(Problem to solve) In the listing below, find the line with "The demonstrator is" and the line with "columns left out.". Repeat those two lines and all lines between them exactly.

(Exercise data)
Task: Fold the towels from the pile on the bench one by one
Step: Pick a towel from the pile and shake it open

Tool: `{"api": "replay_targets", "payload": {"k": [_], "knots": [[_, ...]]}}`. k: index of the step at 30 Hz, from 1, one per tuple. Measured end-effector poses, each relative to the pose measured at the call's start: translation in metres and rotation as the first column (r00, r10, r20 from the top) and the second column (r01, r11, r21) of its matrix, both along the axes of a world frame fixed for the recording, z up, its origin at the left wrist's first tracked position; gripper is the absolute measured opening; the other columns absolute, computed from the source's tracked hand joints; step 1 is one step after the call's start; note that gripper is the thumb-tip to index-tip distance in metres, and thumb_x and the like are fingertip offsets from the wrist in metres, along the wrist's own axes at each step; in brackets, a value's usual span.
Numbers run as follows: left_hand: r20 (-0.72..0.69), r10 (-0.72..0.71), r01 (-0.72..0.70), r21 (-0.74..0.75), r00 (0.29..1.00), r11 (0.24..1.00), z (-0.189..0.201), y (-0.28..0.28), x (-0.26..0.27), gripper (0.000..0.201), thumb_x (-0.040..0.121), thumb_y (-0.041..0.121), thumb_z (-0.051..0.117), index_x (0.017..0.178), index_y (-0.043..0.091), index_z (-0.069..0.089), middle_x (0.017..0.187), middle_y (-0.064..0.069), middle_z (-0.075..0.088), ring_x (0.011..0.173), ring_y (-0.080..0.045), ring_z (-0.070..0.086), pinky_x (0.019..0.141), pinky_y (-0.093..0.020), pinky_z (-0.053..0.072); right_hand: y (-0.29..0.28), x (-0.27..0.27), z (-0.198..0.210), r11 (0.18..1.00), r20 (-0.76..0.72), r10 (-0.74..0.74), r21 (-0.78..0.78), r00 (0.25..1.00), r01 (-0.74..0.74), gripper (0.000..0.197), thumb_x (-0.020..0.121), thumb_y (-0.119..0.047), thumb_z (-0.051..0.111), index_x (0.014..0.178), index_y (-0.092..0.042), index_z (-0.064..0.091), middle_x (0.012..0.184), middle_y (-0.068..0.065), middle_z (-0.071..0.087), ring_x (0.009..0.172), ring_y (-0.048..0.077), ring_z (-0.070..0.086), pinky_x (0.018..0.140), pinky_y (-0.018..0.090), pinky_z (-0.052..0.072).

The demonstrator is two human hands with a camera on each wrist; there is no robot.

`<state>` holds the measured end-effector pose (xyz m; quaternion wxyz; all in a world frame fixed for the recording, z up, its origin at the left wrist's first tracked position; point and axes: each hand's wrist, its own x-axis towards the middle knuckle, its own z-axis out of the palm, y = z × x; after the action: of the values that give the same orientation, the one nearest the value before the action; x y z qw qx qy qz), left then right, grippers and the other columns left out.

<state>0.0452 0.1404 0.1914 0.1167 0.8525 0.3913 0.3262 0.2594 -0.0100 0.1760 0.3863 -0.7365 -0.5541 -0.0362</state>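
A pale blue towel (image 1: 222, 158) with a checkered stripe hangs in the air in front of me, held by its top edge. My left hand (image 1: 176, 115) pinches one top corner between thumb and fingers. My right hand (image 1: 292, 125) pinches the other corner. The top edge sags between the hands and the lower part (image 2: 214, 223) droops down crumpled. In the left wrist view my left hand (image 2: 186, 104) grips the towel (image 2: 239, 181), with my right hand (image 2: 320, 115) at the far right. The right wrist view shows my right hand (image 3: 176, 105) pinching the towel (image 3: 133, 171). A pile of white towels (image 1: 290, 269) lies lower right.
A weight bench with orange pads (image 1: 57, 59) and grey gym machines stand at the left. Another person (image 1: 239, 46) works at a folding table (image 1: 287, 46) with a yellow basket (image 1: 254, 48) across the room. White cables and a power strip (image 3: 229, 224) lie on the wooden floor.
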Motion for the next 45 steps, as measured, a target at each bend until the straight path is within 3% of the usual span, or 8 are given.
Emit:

(Answer to the exercise)
The demonstrator is two human hands with a camera on each wrist; there is no robot.

`<state>` holds the measured end-effector pose (xyz m; quaternion wxyz; all in a world frame fixed for the recording, z up, its origin at the left wrist's first tracked position; point and axes: each hand's wrist, its own x-axis towards the middle knuckle, its own z-axis out of the palm, y = z × x; after the action: of the values that give the same orientation, the one nearest the value before the action; x y z qw qx qy qz), left then right, grippers and the other columns left out.

What was asked for in the exercise is now done.